1. An intruder deterrent system of the type which generates a smoke screen and which comprises: intruder detection means; smoke screen generating means; activating means operatively linked to the intruder detecting means and the smoke screen generating means to activate the smoke screen generating means when the intruder detection means is triggered; and smoke screen density regulating means having a smoke screen density sensor to sense the density and to adjust the output of the smoke screen generating means to maintain the smoke screen density at a desired level.

2. A system as Claimed in Claim 1, wherein the smoke screen generating means comprises a pump, the duration of operation of which is controllable by said control means to regulate the density of the smoke screen.

3. A system as Claimed in Claim 1 or Claim 2, wherein the smoke screen generating means comprises a storage tank for an aqueous liquid composition and one or more delivery pipes extending from the tank to deliver the liquid composition to an outlet, the system further comprising heating means adjacent the delivery pipe (s) to heat the liquid composition in the delivery pipe (s) to thereby convert the liquid composition into a dense vapour.

4. A system Claimed in Claim 3, wherein the aqueous liquid composition comprises a mixture of glycol and water.

5. A system Claimed in Claim 1, 2, 3 or 4 wherein the smoke screen density sensor is housed in a first housing and the smoke screen generating means is housed in another housing independent from the said first housing.

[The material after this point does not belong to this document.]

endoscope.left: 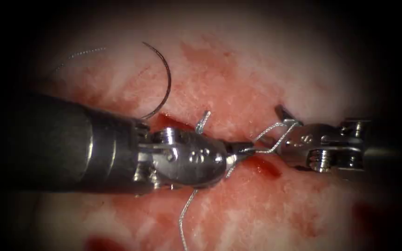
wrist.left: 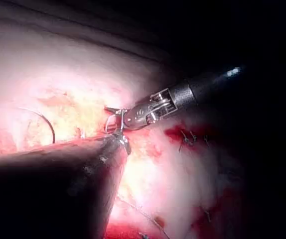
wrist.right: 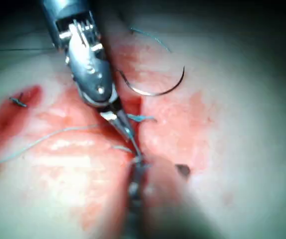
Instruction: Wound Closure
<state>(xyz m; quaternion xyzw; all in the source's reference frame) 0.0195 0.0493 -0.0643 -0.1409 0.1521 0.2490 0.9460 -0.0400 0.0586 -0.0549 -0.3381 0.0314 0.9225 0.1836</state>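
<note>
The needle (endoscope.left: 163,74) lies loose on the tissue (endoscope.left: 266,60), on the far left side of the cut (endoscope.left: 261,165), and no tool holds it. It is not stuck in the tissue; its whole curve lies flat on top, and the same curved needle (wrist.right: 155,88) shows in the right wrist view, lying beside the left tool. A thin bit of thread (endoscope.left: 77,55) trails away from the needle toward the far left. The left tool (endoscope.left: 240,149) comes in from the left, and its jaws are pressed together, pinching the thread (endoscope.left: 275,148) right over the cut. The right tool (endoscope.left: 287,118) comes in from the right, very near the left tool's tip. The thread wraps around the right tool's jaws in a loop, but I cannot tell if those jaws are spread or pressed together. A short end of thread (endoscope.left: 203,122) sticks up just beyond the left tool. Another long piece of thread (endoscope.left: 185,211) hangs down toward the near side. Red fluid (endoscope.left: 210,60) stains the tissue around the cut. In the left wrist view, older stitches (wrist.left: 187,139) sit farther along the cut.
</note>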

6. A system as Claimed in Claim 5, wherein the smoke screen density sensor and the smoke screen generating means are operatively linked by wireless communication means.

7. A system as Claimed in Claim 3,4, 5 or 6 wherein the smoke screen generating means comprises a pump the rate of operation of which is controllable by said control means in dependence upon the temperature of the heating means.

8. A smoke screen generating means which comprises a storage tank for an aqueous liquid composition and one or more delivery pipes extending from the tank to deliver the liquid composition to an outlet, the system further comprising heating means adjacent the delivery pipe (s) to heat the liquid composition in the delivery pipe (s) to thereby convert the liquid composition into a dense vapour, control means being provided to control the rate of operation of the pump in dependence upon the temperature of the heating means.